Jean dos Santos Vargas, Talita Leal Santos

Autor
Jean dos Santos Vargas, Talita Leal Santos
Revista
Revista Ágora Filosófica
Edição
22 / 2
Ano
2022
DOI
10.25247/P1982-999X.2022.v22n2.p109-127
Páginas
109-127
Idioma
pt
2022Jean dos Santos Vargas, Talita Leal Santos. Os ecos da repetição: um diálogo entre Kierkegaard e Freud.
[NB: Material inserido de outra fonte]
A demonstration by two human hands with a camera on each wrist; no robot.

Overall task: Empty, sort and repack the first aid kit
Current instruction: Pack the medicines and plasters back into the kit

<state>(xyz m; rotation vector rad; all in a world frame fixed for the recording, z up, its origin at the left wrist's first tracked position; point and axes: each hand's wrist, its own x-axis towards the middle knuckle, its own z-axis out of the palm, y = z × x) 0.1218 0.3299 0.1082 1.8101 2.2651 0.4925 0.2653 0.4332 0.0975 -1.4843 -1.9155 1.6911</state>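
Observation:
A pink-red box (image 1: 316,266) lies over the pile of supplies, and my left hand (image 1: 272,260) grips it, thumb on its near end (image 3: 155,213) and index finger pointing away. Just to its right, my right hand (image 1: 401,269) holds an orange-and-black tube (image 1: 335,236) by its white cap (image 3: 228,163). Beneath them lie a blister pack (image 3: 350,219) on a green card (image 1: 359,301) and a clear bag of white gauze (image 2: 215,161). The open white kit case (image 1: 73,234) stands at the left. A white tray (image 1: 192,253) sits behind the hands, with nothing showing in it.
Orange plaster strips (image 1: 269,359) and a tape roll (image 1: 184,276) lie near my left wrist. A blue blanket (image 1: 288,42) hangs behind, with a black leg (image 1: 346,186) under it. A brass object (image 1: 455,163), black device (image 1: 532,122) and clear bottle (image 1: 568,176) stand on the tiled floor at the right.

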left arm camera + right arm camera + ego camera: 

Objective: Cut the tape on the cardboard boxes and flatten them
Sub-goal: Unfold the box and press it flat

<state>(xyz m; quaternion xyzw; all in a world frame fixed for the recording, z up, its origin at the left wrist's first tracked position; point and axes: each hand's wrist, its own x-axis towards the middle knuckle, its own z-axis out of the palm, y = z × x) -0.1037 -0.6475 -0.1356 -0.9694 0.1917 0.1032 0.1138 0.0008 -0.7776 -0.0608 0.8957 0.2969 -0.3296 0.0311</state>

Revista Ágora Filosófica, v. 22, n. 2, p. 109-127, 2022.3

Considerando a relação ainda pouco conhecida entre Søren Kierkegaard (1813-1855) e Sigmund Freud (1856-1859), o objetivo deste artigo é pensar o horizonte do conceito de repetição enquanto problema filosófico e psicanalítico. A hipótese a ser argumentada aqui é que o pensador dinamarquês e o pai da psicanálise, embora não tenham de fato travado uma interação, lançam mão de ferramentas conceituais importantes para a psicanálise. Mostraremos como as reflexões de Kierkegaard e Freud, ora se aproximam, ora se distanciam. O artigo contribui, nesse sentido, tanto para se pensar em uma possível aproximação conceitual entre Kierkegaard e Freud, quanto para abordar um pano de fundo que trata da relação entre filosofia e psicanálise, na medida em que perpassa as discussões de ambos sobre o lugar da repetição. O pressuposto desta aproximação é a conjectura sustentada aqui que Kierkegaard antecipa no século XIX uma temática que seria retomada pela teoria psicanalítica no século seguinte. Pensaremos a perspectiva kierkegaardiana com a sua obra: A repetição, ao passo que em Freud frequentaremos as obras: Repetir, recordar e elaborar (1914) e Além do princípio do prazer (1920).